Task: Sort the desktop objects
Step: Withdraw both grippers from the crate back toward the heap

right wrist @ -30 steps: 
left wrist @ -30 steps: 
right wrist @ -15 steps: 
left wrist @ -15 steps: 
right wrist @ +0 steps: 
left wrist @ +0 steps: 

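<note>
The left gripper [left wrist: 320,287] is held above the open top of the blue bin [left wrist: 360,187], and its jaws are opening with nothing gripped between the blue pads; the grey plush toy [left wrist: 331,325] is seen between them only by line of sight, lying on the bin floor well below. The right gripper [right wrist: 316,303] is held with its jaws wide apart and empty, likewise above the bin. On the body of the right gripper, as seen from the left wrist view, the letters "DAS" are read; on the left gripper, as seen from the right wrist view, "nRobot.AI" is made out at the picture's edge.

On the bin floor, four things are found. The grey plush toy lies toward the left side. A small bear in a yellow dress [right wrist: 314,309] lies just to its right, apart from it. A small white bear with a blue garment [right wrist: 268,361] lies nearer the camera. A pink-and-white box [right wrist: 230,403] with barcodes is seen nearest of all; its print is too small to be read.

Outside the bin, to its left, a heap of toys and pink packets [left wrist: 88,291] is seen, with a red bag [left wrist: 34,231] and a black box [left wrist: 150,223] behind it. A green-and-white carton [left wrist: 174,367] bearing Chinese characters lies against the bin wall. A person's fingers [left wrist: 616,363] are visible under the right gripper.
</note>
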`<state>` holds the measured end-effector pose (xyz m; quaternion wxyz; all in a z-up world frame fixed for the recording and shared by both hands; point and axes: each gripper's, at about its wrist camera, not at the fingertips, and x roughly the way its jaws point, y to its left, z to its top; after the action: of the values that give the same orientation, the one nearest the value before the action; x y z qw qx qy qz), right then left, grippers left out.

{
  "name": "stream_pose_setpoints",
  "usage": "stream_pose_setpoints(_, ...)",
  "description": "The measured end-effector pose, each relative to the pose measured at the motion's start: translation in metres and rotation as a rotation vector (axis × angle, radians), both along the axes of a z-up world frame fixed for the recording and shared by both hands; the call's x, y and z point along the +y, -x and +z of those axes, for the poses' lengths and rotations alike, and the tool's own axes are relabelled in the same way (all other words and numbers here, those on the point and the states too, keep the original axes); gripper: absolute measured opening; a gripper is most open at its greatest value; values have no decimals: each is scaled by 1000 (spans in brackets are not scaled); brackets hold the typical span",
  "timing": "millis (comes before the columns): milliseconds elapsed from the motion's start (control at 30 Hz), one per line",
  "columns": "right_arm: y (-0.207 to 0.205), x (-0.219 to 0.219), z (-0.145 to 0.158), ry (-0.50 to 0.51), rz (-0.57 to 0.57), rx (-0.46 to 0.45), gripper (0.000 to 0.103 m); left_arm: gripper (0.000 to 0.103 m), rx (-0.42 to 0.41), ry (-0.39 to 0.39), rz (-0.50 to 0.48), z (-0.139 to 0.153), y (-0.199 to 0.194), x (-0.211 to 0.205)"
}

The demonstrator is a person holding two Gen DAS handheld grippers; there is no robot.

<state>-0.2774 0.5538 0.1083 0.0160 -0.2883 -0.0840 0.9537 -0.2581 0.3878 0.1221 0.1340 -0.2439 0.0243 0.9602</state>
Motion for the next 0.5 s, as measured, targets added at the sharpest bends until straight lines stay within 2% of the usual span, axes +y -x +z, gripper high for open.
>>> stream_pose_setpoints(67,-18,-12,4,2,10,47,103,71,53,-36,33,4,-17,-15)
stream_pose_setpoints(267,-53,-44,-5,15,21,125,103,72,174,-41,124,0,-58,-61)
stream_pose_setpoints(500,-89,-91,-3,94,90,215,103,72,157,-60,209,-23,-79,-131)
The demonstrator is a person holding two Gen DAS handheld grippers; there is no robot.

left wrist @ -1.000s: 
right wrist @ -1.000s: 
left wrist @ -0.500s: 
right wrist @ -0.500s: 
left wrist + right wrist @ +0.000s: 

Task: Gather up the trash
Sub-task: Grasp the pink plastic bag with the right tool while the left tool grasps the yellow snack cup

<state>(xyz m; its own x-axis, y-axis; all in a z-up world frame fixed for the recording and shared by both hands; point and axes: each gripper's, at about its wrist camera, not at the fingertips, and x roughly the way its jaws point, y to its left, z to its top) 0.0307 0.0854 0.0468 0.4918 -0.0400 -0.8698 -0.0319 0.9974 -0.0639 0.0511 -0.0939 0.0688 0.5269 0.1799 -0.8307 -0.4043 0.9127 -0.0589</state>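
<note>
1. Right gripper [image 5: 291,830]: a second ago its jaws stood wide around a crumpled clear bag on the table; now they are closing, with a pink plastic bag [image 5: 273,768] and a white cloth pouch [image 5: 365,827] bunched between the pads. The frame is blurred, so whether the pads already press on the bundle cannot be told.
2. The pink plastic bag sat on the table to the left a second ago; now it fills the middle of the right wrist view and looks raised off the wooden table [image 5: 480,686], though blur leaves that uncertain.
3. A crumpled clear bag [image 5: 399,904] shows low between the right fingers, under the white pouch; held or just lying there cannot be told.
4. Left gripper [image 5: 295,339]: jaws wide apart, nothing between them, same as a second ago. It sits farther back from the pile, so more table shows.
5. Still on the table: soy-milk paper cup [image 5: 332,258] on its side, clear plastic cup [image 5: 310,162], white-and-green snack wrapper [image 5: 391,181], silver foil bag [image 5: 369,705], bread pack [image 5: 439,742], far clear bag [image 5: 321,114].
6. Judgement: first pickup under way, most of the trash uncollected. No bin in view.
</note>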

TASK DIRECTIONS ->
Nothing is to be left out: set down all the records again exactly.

EXERCISE RESULT ->
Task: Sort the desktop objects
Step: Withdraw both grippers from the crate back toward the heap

right wrist @ -30 steps: 
left wrist @ -30 steps: 
right wrist @ -15 steps: 
left wrist @ -15 steps: 
right wrist @ +0 steps: 
left wrist @ +0 steps: 

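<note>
The left gripper [left wrist: 320,287] is held above the open top of the blue bin [left wrist: 360,187], and its jaws are opening with nothing gripped between the blue pads; the grey plush toy [left wrist: 331,325] is seen between them only by line of sight, lying on the bin floor well below. The right gripper [right wrist: 316,303] is held with its jaws wide apart and empty, likewise above the bin. On the body of the right gripper, as seen from the left wrist view, the letters "DAS" are read; on the left gripper, as seen from the right wrist view, "nRobot.AI" is made out at the picture's edge.

On the bin floor, four things are found. The grey plush toy lies toward the left side. A small bear in a yellow dress [right wrist: 314,309] lies just to its right, apart from it. A small white bear with a blue garment [right wrist: 268,361] lies nearer the camera. A pink-and-white box [right wrist: 230,403] with barcodes is seen nearest of all; its print is too small to be read.

Outside the bin, to its left, a heap of toys and pink packets [left wrist: 88,291] is seen, with a red bag [left wrist: 34,231] and a black box [left wrist: 150,223] behind it. A green-and-white carton [left wrist: 174,367] bearing Chinese characters lies against the bin wall. A person's fingers [left wrist: 616,363] are visible under the right gripper.
</note>
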`<state>` holds the measured end-effector pose (xyz m; quaternion wxyz; all in a z-up world frame fixed for the recording and shared by both hands; point and axes: each gripper's, at about its wrist camera, not at the fingertips, and x roughly the way its jaws point, y to its left, z to its top; after the action: of the values that give the same orientation, the one nearest the value before the action; x y z qw qx qy qz), right then left, grippers left out.

{
  "name": "stream_pose_setpoints",
  "usage": "stream_pose_setpoints(_, ...)",
  "description": "The measured end-effector pose, each relative to the pose measured at the motion's start: translation in metres and rotation as a rotation vector (axis × angle, radians), both along the axes of a z-up world frame fixed for the recording and shared by both hands; the call's x, y and z point along the +y, -x and +z of those axes, for the poses' lengths and rotations alike, and the tool's own axes are relabelled in the same way (all other words and numbers here, those on the point and the states too, keep the original axes); gripper: absolute measured opening; a gripper is most open at its greatest value; values have no decimals: each is scaled by 1000 (spans in brackets are not scaled); brackets hold the typical span",
  "timing": "millis (comes before the columns): milliseconds elapsed from the motion's start (control at 30 Hz), one per line",
  "columns": "right_arm: y (-0.207 to 0.205), x (-0.219 to 0.219), z (-0.145 to 0.158), ry (-0.50 to 0.51), rz (-0.57 to 0.57), rx (-0.46 to 0.45), gripper (0.000 to 0.103 m); left_arm: gripper (0.000 to 0.103 m), rx (-0.42 to 0.41), ry (-0.39 to 0.39), rz (-0.50 to 0.48), z (-0.139 to 0.153), y (-0.199 to 0.194), x (-0.211 to 0.205)"
}

The demonstrator is a person holding two Gen DAS handheld grippers; there is no robot.

<state>-0.2774 0.5538 0.1083 0.0160 -0.2883 -0.0840 0.9537 -0.2581 0.3878 0.1221 0.1340 -0.2439 0.0243 0.9602</state>
Motion for the next 0.5 s, as measured, targets added at the sharpest bends until straight lines stay within 2% of the usual span, axes +y -x +z, gripper high for open.
>>> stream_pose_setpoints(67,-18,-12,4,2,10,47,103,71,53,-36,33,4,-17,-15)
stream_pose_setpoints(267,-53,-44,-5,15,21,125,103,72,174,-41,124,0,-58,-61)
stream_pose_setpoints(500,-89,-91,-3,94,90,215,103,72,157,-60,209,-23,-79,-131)
The demonstrator is a person holding two Gen DAS handheld grippers; there is no robot.

left wrist @ -1.000s: 
right wrist @ -1.000s: 
left wrist @ -0.500s: 
right wrist @ -0.500s: 
left wrist + right wrist @ +0.000s: 

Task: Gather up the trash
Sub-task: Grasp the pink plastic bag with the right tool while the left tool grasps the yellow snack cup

<state>(xyz m; its own x-axis, y-axis; all in a z-up world frame fixed for the recording and shared by both hands; point and axes: each gripper's, at about its wrist camera, not at the fingertips, and x roughly the way its jaws point, y to its left, z to its top) 0.0307 0.0854 0.0468 0.4918 -0.0400 -0.8698 -0.0319 0.9974 -0.0639 0.0511 -0.0939 0.0688 0.5269 0.1799 -0.8307 -0.4043 0.9127 -0.0589</state>
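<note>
1. Right gripper [image 5: 291,830]: a second ago its jaws stood wide around a crumpled clear bag on the table; now they are closing, with a pink plastic bag [image 5: 273,768] and a white cloth pouch [image 5: 365,827] bunched between the pads. The frame is blurred, so whether the pads already press on the bundle cannot be told.
2. The pink plastic bag sat on the table to the left a second ago; now it fills the middle of the right wrist view and looks raised off the wooden table [image 5: 480,686], though blur leaves that uncertain.
3. A crumpled clear bag [image 5: 399,904] shows low between the right fingers, under the white pouch; held or just lying there cannot be told.
4. Left gripper [image 5: 295,339]: jaws wide apart, nothing between them, same as a second ago. It sits farther back from the pile, so more table shows.
5. Still on the table: soy-milk paper cup [image 5: 332,258] on its side, clear plastic cup [image 5: 310,162], white-and-green snack wrapper [image 5: 391,181], silver foil bag [image 5: 369,705], bread pack [image 5: 439,742], far clear bag [image 5: 321,114].
6. Judgement: first pickup under way, most of the trash uncollected. No bin in view.
</note>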

No additional output is required.